Millions of users responded to the new terms by posting a meme-like status update on their timelines late last year. It declared they have exclusive rights to all content they publish, as a result of the Berne Convention. But several social media and law experts quickly squashed the campaign and pointed out that the only way users can unilaterally changed Facebook’s terms and conditions is by leaving the site. This simple legal premise also pertains to Twitter, Pinterest, Instagram, and any other website that you do not own.

Similarly, TwitPic

Founder of TwitPic Noah Everett responded to “confusion” about TwitPic’s terms of use. He said on his blog that users own all their content and copyrights thereof, sound familiar? But the language used in the terms of service leaves your rights up for debate. TwitPic conveniently includes a one-year statute of limitations for any potential claims against them for violating copyright or privacy policies. And although the company says you own your content, it has the right to use anything you post in any way it desires. There is also no such thing as “deleting” content from TwitPic. The company specifically states that it can access any material ever posted and reproduce it for law enforcement when requested.

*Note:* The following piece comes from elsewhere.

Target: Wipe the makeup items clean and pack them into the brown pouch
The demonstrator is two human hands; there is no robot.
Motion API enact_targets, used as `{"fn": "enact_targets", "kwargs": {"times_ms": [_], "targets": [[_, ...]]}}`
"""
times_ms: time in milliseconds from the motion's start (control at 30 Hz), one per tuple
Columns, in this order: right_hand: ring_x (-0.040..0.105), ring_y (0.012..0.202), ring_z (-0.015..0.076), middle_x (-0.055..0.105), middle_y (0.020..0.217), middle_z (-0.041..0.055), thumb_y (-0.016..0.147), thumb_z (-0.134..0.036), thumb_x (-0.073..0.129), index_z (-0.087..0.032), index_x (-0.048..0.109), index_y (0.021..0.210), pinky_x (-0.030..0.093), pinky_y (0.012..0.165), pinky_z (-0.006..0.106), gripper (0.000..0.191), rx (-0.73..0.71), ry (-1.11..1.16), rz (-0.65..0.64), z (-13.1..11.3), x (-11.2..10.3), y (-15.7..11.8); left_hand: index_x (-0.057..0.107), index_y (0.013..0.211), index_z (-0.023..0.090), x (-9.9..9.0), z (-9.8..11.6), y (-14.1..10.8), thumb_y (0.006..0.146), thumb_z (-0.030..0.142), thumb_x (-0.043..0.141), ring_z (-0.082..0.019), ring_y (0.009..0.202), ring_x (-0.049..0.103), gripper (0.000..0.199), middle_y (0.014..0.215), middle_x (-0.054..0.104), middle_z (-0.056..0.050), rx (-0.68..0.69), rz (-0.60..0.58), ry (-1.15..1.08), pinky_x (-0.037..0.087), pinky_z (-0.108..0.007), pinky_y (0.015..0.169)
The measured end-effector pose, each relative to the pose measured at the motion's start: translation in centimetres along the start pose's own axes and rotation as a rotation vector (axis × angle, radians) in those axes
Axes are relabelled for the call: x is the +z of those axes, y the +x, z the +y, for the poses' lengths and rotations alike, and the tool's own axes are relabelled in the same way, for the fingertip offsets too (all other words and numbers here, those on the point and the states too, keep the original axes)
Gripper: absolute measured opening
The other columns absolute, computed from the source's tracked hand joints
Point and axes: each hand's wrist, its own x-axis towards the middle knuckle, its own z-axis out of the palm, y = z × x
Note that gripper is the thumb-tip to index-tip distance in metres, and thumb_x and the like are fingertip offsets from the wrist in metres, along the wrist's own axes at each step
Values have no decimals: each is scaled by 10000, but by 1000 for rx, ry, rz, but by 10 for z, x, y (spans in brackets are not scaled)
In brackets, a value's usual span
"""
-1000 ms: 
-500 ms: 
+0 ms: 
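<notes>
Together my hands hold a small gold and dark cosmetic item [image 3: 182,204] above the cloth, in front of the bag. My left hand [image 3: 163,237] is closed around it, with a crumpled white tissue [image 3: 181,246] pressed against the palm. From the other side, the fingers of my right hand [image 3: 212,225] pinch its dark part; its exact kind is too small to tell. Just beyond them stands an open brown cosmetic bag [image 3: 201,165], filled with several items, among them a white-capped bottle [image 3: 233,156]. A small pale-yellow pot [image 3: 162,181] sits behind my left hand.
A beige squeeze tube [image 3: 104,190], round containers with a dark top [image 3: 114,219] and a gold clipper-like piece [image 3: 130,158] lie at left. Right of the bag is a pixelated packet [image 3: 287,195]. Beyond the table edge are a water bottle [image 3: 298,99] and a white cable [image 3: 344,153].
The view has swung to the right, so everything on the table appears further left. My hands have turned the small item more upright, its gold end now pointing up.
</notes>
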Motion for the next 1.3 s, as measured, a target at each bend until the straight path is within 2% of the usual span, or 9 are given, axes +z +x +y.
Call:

The only way you truly own anything you post online is if you own the domain in which it is published. Likewise, if someone posts a photo or comment on your website, you control that material however you choose. Your domain is like your home on the Web, complete with protection services that give you legal remedies if someone “burglarizes” your property.

The best way to combat social media companies from usurping your rights is to simply post a link to your own website, in lieu of the actual photos or videos you wish to share. That way people must enter your property to view it, and you do not hand a third party any rights to reproduce or sell it in any way.